Output only the lines of the entries that follow, starting at the one with "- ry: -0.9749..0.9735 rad" and running down to the one with "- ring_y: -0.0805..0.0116", both included and unchanged.

DATA PROVIDED START

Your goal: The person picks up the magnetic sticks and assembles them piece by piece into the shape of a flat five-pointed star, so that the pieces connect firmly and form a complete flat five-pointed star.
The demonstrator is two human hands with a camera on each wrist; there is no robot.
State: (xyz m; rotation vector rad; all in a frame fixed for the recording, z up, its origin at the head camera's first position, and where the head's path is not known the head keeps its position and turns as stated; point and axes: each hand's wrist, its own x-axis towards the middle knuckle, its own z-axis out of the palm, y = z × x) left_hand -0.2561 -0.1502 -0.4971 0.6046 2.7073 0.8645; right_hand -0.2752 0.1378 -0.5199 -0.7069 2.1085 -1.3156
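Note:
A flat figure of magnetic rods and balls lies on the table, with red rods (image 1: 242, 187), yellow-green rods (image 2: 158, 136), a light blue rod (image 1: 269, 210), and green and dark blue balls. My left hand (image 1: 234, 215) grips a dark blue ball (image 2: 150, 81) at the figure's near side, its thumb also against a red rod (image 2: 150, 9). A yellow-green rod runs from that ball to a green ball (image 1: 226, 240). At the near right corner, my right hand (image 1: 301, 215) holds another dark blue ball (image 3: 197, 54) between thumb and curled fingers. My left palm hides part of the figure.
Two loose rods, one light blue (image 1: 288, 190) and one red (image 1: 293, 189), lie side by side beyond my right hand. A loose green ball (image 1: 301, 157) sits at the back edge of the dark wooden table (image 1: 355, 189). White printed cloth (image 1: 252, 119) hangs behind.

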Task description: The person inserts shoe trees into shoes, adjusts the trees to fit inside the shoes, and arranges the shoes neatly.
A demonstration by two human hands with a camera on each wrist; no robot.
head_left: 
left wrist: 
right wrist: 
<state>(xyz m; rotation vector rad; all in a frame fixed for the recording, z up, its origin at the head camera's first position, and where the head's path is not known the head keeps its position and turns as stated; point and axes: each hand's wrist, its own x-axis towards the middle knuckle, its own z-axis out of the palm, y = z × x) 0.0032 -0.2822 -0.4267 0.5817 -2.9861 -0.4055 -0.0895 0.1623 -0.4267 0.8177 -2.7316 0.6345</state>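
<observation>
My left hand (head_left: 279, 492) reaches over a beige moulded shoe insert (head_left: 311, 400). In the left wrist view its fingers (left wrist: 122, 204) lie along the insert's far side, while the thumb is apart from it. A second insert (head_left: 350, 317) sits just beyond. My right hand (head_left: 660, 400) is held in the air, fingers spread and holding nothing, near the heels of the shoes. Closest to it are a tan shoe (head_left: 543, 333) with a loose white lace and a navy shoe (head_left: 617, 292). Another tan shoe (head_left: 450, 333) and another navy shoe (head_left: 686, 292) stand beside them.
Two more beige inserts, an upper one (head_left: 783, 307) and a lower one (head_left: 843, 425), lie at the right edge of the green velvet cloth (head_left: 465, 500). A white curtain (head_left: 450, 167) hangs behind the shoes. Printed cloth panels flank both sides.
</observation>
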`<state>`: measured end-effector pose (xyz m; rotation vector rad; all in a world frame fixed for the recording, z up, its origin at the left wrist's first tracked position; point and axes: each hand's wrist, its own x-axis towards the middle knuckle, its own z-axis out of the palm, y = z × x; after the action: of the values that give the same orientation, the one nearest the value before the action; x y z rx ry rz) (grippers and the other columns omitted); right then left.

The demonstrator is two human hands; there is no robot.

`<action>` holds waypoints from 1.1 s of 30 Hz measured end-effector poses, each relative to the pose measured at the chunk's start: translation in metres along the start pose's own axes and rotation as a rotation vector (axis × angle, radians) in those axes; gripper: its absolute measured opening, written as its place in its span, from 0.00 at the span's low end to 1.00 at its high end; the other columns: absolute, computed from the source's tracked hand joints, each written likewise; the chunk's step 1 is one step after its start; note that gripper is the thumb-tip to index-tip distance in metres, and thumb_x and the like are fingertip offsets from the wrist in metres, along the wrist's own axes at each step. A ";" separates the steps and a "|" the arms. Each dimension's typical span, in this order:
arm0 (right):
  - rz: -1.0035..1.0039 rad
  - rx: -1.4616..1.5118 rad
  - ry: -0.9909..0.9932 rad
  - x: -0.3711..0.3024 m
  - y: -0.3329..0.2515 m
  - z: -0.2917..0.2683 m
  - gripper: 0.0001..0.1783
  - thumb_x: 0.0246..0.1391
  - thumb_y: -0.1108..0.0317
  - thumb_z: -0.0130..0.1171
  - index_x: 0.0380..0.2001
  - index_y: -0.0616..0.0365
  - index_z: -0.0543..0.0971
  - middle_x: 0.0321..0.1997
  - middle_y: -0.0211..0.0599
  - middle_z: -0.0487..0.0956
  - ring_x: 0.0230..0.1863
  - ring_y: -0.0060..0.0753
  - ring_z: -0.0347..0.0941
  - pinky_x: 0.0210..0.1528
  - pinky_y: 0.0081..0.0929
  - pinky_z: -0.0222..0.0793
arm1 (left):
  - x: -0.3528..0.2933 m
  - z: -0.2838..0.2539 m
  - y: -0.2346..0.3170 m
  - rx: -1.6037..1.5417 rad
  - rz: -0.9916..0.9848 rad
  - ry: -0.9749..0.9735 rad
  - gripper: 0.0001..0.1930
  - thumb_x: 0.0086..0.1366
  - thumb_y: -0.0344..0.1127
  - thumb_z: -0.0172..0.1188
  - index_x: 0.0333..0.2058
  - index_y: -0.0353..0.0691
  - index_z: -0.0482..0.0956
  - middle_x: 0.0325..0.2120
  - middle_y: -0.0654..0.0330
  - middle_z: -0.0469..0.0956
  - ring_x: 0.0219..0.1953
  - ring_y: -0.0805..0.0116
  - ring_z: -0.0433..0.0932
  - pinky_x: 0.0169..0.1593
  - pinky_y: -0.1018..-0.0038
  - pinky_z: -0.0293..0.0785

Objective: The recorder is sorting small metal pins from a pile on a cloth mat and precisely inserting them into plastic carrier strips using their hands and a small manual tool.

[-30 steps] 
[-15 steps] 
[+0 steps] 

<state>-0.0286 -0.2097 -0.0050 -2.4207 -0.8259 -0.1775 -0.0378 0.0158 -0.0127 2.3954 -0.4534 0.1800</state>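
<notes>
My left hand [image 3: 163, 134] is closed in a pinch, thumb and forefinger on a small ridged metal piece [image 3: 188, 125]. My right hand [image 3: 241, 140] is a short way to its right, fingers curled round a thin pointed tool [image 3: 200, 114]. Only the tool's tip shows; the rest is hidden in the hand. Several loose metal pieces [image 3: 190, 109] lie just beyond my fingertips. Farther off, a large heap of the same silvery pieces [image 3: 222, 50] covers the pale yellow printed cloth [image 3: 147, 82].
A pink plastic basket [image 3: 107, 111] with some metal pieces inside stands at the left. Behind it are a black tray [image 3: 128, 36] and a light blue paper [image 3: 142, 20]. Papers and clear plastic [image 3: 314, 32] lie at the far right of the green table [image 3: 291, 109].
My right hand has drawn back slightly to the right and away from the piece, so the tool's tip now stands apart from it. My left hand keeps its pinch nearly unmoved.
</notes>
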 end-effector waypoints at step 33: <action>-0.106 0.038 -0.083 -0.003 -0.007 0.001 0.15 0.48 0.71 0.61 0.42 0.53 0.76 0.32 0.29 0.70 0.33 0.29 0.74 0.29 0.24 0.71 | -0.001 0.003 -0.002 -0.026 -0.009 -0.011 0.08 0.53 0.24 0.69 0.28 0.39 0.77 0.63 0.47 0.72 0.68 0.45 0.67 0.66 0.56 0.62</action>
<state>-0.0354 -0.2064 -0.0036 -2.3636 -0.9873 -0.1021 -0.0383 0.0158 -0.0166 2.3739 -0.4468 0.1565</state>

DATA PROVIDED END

• [EXPECTED OUTPUT]
  - ry: -0.9749..0.9735 rad
  - gripper: 0.0001..0.1930
  - thumb_x: 0.0086..0.1366
  - thumb_y: -0.0344..0.1127
  - thumb_z: -0.0172..0.1188
  - index_x: 0.0333..0.2058
  - index_y: -0.0353..0.0691
  - index_z: -0.0482..0.0956
  - middle_x: 0.0325..0.2120
  - middle_y: -0.0654..0.0330
  - middle_z: -0.0469..0.0956
  - ring_x: 0.0219..0.1953
  - ring_y: -0.0805..0.0116

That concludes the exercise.